Early summer means geraniums. Time to change the window boxes, refresh the rooftop pots. We usually leave it until the early May bank holiday,or the later one at a push. We stock up on lupins, geraniums and lobelia (always dark blue); perhaps a few deep purple petunia.

My window-box tastes were defined at 19, selling plants in a posh Kensington square. I like the restricted palette, the repetitive ritual, keeping changes minimal.

Our choices are usually between which red we like – something dark, or maybe scarlet; and sometimes ivy leaf trailing geranium – or not. At least until this year. A warm, wet winter meant the geraniums flowered through. Finding new plants was impossible, so I pruned them tight. Some scant lobelia has self-seeded. Everything is now in happy bloom.

The rooftop, though, was a tulip battlefield: petal corpses, leaf exhausted.
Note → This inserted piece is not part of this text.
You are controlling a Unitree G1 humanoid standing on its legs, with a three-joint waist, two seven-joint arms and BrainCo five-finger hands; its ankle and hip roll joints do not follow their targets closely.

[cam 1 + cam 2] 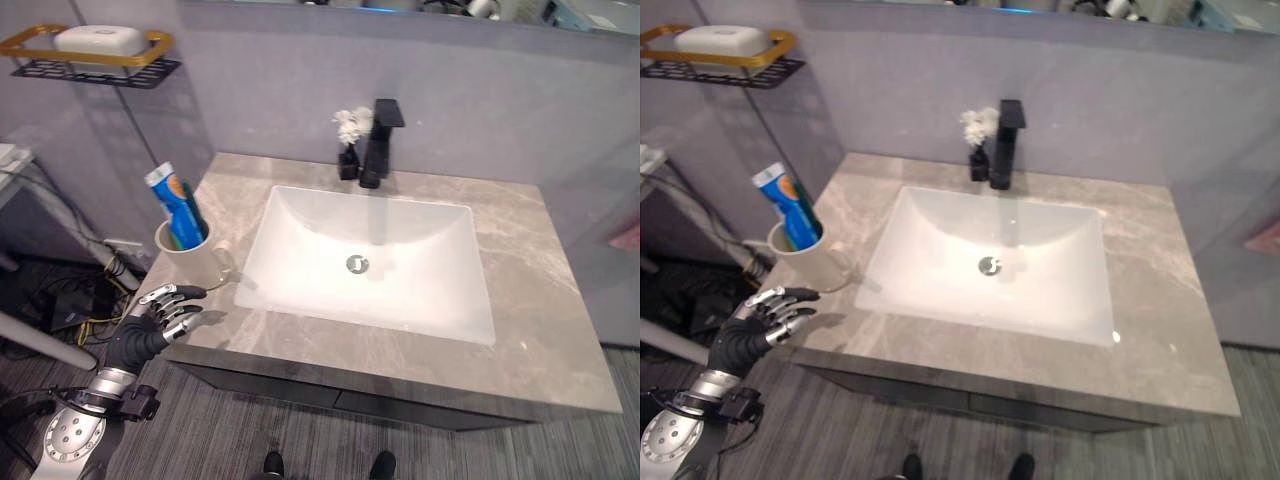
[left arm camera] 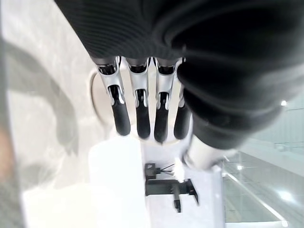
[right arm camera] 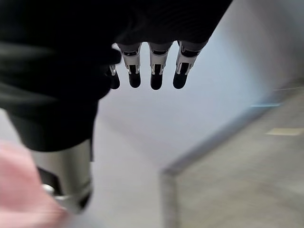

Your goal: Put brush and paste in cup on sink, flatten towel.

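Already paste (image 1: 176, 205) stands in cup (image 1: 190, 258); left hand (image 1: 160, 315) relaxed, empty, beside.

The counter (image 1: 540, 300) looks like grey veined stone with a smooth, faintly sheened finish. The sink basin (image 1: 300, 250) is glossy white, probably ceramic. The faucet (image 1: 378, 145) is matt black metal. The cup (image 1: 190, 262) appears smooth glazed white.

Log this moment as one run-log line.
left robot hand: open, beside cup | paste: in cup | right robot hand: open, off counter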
One early morning, I saw my local fruit and veg stall had started selling a few cut flowers, plus a tray of Barbie-pink geraniums and a couple of garish harlequin-striped petunia.

My wife was unconvinced by the candy colours – that’s architects for you – but these were healthy little plants and I wanted to give them a home.
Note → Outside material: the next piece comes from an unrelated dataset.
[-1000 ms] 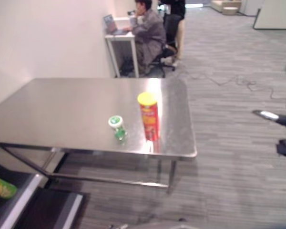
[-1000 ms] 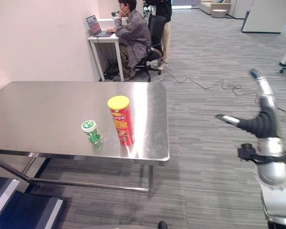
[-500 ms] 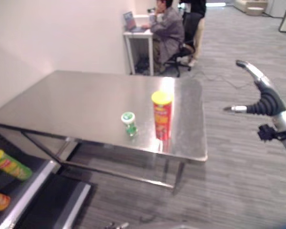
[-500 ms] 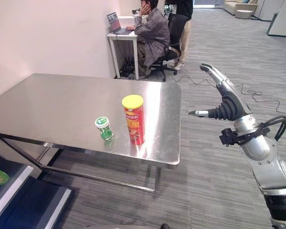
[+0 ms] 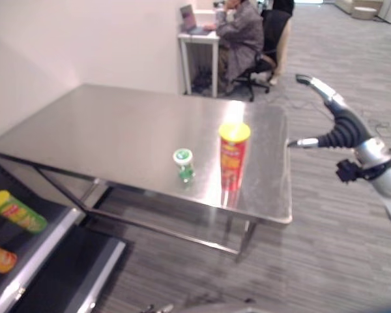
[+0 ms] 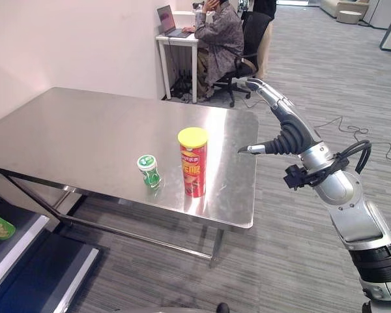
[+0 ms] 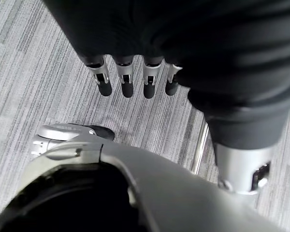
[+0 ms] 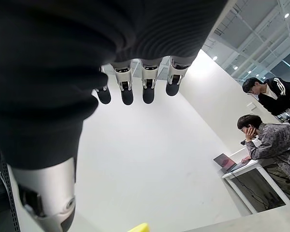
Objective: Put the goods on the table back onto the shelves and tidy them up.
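Two goods are standing upright on the steel table (image 6: 85, 130), toward its near right part: a red can (image 6: 193, 162) with a yellow lid and, just beside it on the robot's left, a small green bottle (image 6: 148, 171) with a white-and-green cap. They are near each other but not touching.

The right hand (image 6: 281, 130) is hovering in the air over the table's right edge, well apart from the can, with its fingers (image 6: 260, 89) reaching out straight and its thumb (image 6: 251, 149) pointing toward the can. It is released and gripping nothing. In the right wrist view its fingertips (image 8: 127, 95) are hanging free in a row against a white wall, and a sliver of the can's yellow lid (image 8: 140, 227) is peeking up at the frame's edge.

The left hand (image 7: 130, 77) is showing in its own wrist view, hanging over grey carpet with its fingers relaxed and holding nothing.

At the lower left of the head views, shelves (image 5: 32, 261) are showing, with a green-and-yellow can (image 5: 16, 210) lying on its side and an orange item (image 5: 0, 257) below it.

Beyond the table, a person (image 6: 218, 39) is sitting at a small white desk (image 6: 176, 49) with a laptop (image 6: 167, 19), and another person is standing behind them.
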You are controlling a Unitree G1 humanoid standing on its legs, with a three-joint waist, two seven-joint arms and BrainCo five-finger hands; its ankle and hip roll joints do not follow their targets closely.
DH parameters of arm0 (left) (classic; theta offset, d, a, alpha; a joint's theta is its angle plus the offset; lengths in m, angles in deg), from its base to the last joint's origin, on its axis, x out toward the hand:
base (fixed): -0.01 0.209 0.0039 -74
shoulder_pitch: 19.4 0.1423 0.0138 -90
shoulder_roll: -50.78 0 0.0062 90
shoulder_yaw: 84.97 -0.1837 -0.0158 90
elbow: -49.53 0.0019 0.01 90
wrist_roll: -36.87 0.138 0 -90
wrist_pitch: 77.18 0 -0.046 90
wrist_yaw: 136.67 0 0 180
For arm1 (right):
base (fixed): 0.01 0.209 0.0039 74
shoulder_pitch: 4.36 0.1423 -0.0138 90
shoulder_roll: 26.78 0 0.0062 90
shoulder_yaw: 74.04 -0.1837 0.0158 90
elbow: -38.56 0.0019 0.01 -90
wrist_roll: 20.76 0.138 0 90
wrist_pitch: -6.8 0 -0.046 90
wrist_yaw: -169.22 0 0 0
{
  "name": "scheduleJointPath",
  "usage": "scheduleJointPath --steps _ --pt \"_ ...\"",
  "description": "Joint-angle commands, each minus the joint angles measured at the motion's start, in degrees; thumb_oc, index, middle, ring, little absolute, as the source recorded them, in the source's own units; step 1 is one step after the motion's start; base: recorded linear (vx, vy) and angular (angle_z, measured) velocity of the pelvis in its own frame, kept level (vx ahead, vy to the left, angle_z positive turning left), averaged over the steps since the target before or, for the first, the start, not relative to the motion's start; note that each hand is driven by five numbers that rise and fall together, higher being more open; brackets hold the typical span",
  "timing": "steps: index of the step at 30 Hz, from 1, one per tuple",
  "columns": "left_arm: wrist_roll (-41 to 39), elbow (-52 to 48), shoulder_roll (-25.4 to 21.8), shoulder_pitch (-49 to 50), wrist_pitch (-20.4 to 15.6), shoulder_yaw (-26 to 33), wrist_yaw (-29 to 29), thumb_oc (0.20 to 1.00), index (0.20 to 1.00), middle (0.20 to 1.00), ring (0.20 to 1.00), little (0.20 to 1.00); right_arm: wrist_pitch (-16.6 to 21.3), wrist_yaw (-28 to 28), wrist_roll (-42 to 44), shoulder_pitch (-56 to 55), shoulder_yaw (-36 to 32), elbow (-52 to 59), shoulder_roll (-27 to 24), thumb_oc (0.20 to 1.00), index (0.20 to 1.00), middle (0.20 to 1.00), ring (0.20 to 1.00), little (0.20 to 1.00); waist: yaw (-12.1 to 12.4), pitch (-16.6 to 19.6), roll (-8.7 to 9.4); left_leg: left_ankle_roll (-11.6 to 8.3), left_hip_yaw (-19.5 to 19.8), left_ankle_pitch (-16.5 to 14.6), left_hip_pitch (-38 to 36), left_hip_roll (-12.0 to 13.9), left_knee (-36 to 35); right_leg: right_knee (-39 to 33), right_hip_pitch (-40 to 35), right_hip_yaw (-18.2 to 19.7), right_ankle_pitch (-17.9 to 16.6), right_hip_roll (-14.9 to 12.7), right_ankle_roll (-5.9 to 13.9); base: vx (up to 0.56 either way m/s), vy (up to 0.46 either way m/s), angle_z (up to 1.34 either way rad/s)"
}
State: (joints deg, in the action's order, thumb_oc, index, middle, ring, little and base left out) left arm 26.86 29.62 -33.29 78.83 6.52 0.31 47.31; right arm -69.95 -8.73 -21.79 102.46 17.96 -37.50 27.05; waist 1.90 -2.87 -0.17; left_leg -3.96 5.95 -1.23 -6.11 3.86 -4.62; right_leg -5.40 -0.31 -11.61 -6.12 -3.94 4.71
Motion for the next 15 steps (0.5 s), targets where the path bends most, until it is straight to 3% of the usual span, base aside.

The baby pink sits well with me in the slightly crusted terracotta (I’d bought some old pots a few years ago from the Chelsea Physic Garden). And I am liking the brightly striped petunia lolling in a chimney.

I am trialling them with Dalefoot Double Strength compost (Soil Association approved, peat-free and made from wool and bracken) that I’ve mixed with old spent soil. So far the results have been impressive.

It seems in these fearful, difficult days I am cheered by childish colours. You could say they’ve grown on me.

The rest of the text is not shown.